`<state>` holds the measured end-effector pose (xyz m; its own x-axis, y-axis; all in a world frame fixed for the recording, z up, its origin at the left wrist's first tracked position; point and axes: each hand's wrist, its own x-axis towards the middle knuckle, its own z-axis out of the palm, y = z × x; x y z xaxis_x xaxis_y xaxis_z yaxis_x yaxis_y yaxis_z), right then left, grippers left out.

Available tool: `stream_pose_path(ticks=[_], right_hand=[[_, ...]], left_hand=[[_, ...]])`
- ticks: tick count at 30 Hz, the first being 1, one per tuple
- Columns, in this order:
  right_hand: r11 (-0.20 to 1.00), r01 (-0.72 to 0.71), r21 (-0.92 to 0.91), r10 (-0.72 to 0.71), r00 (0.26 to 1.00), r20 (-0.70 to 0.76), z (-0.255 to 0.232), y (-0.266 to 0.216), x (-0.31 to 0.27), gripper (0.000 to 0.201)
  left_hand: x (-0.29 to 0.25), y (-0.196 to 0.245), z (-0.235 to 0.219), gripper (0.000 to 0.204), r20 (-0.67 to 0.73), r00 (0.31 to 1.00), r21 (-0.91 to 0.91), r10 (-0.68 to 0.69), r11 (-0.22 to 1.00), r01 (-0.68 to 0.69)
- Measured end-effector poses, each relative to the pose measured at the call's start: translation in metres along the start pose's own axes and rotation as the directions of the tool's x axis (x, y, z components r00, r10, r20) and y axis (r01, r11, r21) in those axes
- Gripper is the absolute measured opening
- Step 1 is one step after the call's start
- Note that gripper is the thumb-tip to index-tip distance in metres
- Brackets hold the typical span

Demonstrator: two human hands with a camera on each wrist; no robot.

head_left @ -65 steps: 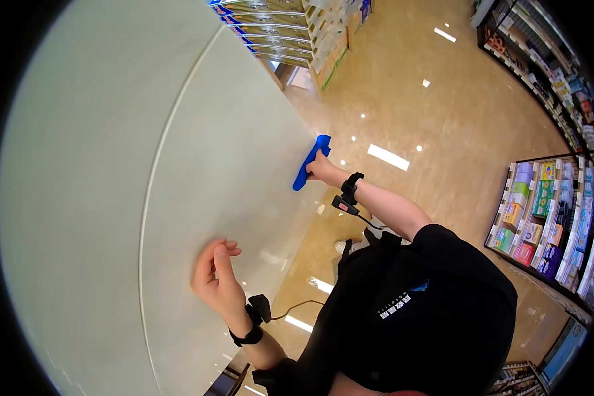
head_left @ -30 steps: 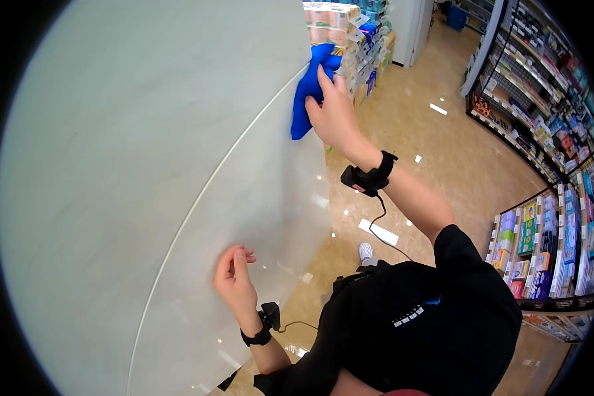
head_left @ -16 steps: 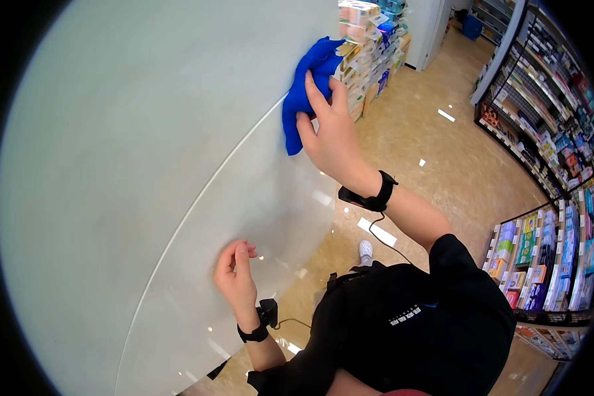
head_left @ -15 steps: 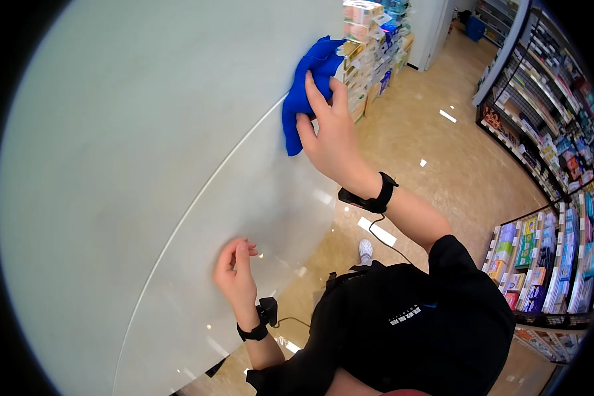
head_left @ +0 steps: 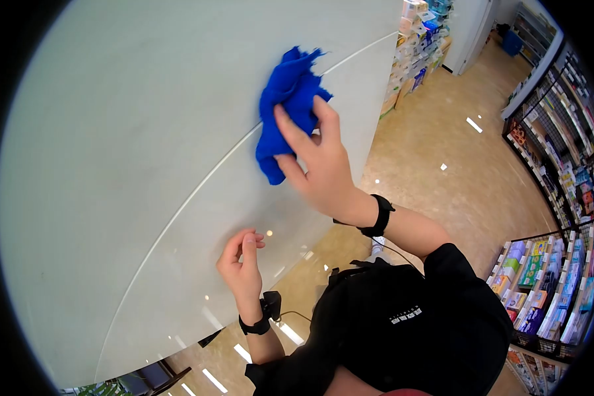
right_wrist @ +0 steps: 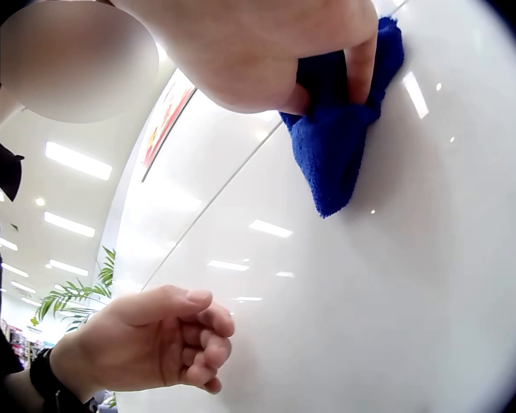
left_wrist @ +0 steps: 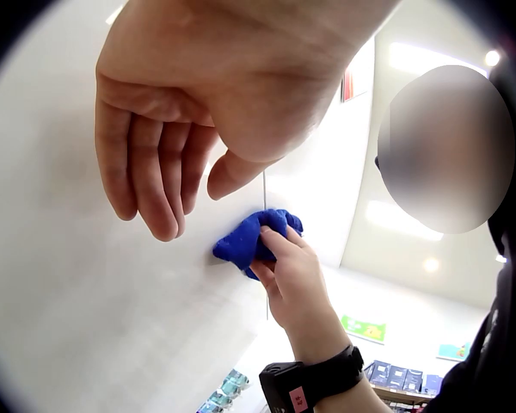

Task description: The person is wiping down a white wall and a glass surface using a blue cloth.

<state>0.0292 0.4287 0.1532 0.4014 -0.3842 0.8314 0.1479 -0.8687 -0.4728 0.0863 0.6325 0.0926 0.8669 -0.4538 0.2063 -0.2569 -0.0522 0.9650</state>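
Observation:
My right hand (head_left: 327, 165) grips a bunched blue cloth (head_left: 287, 99) against a glossy white wall panel (head_left: 145, 119). The cloth overlaps the thin seam that runs slantwise across the panel. In the right wrist view, the fingers press into the folds of the cloth (right_wrist: 331, 163). Lower down, my left hand (head_left: 242, 264) hangs in front of the panel with loosely bent fingers and nothing in them. From the left wrist view, that hand (left_wrist: 189, 112) fills the top, with the cloth (left_wrist: 254, 245) and the right hand (left_wrist: 297, 280) beyond it.
Stacked packaged goods (head_left: 416, 59) stand past the panel's far edge. Shelves of boxed products (head_left: 534, 284) line the right side, across a shiny tan floor (head_left: 442, 132). Leafy plant fronds (right_wrist: 77, 292) show behind the left hand in the right wrist view.
The right hand first carried the cloth up from the panel's edge, then slid it left and slightly down along the seam. The left hand stays nearly in place, and the head view has shifted.

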Motion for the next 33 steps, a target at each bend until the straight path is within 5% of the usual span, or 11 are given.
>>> stream_pose_path(ticks=[6, 11, 13, 17, 27, 33], right_hand=[[0.977, 0.145, 0.158, -0.163, 0.981, 0.108, 0.036, -0.038, -0.025, 0.051], [0.940, 0.113, 0.322, -0.162, 0.978, 0.130, 0.058, -0.046, -0.035, 0.043], [0.937, 0.215, 0.275, -0.243, 0.968, 0.070, 0.062, -0.040, -0.031, 0.042], [0.975, 0.191, 0.116, -0.191, 0.982, -0.010, 0.051, -0.021, -0.010, 0.050], [0.997, 0.056, -0.057, -0.067, 0.973, -0.220, -0.006, 0.061, 0.034, 0.052], [0.991, -0.028, -0.133, -0.017, 0.945, -0.326, -0.031, 0.105, 0.053, 0.050]], left_hand=[[-0.010, 0.002, -0.016, 0.016, -0.041, 0.999, -0.005, 0.000, 1.000, 0.000], [-0.009, 0.000, -0.025, 0.017, -0.062, 0.998, 0.001, 0.002, 1.000, -0.002], [-0.007, -0.003, -0.026, 0.017, -0.062, 0.998, 0.001, -0.008, 1.000, 0.008], [0.006, -0.001, -0.023, 0.017, -0.054, 0.998, 0.009, -0.016, 1.000, 0.017], [0.035, 0.006, 0.000, 0.018, -0.072, 0.995, -0.014, 0.067, 0.998, -0.068], [0.043, 0.013, -0.004, 0.037, -0.101, 0.995, -0.028, -0.022, 0.999, 0.020]])
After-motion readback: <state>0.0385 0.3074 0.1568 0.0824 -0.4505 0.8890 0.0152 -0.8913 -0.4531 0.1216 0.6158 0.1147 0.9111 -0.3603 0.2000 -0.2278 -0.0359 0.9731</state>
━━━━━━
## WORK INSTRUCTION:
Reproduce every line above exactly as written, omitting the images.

## TASK RESULT:
`<state>` holds the measured end-effector pose (xyz m; its own x-axis, y-axis; all in a world frame fixed for the recording, z up, its origin at the left wrist's first tracked position; point and axes: each hand's wrist, its own x-axis towards the middle knuckle, its own z-axis out of the palm, y = z × x; x y z xaxis_x xaxis_y xaxis_z yaxis_x yaxis_y yaxis_z), right then left, grippers left out.

Available tool: `stream_pose_path(ticks=[_], right_hand=[[_, ...]], left_hand=[[_, ...]])`
- ticks: tick count at 30 Hz, the first being 1, one per tuple
- Columns, in this order:
  right_hand: r11 (-0.20 to 1.00), r01 (-0.72 to 0.71), r21 (-0.92 to 0.91), r10 (-0.72 to 0.71), r00 (0.26 to 1.00), r20 (-0.70 to 0.76), z (-0.255 to 0.232), y (-0.266 to 0.216), x (-0.31 to 0.27), gripper (0.000 to 0.201)
  left_hand: x (-0.29 to 0.25), y (-0.196 to 0.245), z (-0.235 to 0.219), gripper (0.000 to 0.204), r20 (-0.67 to 0.73), r00 (0.31 to 1.00), r21 (-0.91 to 0.91), r10 (-0.68 to 0.69), r11 (-0.22 to 1.00), r01 (-0.68 to 0.69)
- Measured end-effector poses, each relative to the pose measured at the call's start: translation in metres along the start pose's own axes and rotation as the directions of the tool's x axis (x, y, z components r00, r10, r20) and y axis (r01, r11, r21) in those axes
- Gripper is the absolute measured opening
- Step 1 is one step after the call's start
- Note that gripper is the thumb-tip to index-tip distance in metres
- Brackets hold the typical span

Demonstrator: two human hands with a camera on each wrist; no robot.

head_left @ -65 steps: 
head_left @ -30 steps: 
head_left @ -16 steps: 
head_left @ -15 steps: 
head_left @ +0 steps: 
right_wrist @ +0 steps: 
left_wrist @ +0 steps: 

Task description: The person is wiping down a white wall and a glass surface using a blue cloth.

<state>0.0292 0.4287 0.1532 0.4014 -0.3842 0.8314 0.1479 -0.8687 -0.4728 0.0863 0.6325 0.0926 0.8669 -0.4538 0.2063 -0.2569 -0.0522 0.9650</state>
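Observation:
My right hand (head_left: 327, 165) grips a bunched blue cloth (head_left: 287, 99) against a glossy white wall panel (head_left: 145, 119). The cloth overlaps the thin seam that runs slantwise across the panel. In the right wrist view, the fingers press into the folds of the cloth (right_wrist: 331, 163). Lower down, my left hand (head_left: 242, 264) hangs in front of the panel with loosely bent fingers and nothing in them. From the left wrist view, that hand (left_wrist: 189, 112) fills the top, with the cloth (left_wrist: 254, 245) and the right hand (left_wrist: 297, 280) beyond it.
Stacked packaged goods (head_left: 416, 59) stand past the panel's far edge. Shelves of boxed products (head_left: 534, 284) line the right side, across a shiny tan floor (head_left: 442, 132). Leafy plant fronds (right_wrist: 77, 292) show behind the left hand in the right wrist view.
The right hand first carried the cloth up from the panel's edge, then slid it left and slightly down along the seam. The left hand stays nearly in place, and the head view has shifted.
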
Motion for the next 33 steps, a target at each bend until the straight path is within 5% of the usual span, or 11 are given.
>>> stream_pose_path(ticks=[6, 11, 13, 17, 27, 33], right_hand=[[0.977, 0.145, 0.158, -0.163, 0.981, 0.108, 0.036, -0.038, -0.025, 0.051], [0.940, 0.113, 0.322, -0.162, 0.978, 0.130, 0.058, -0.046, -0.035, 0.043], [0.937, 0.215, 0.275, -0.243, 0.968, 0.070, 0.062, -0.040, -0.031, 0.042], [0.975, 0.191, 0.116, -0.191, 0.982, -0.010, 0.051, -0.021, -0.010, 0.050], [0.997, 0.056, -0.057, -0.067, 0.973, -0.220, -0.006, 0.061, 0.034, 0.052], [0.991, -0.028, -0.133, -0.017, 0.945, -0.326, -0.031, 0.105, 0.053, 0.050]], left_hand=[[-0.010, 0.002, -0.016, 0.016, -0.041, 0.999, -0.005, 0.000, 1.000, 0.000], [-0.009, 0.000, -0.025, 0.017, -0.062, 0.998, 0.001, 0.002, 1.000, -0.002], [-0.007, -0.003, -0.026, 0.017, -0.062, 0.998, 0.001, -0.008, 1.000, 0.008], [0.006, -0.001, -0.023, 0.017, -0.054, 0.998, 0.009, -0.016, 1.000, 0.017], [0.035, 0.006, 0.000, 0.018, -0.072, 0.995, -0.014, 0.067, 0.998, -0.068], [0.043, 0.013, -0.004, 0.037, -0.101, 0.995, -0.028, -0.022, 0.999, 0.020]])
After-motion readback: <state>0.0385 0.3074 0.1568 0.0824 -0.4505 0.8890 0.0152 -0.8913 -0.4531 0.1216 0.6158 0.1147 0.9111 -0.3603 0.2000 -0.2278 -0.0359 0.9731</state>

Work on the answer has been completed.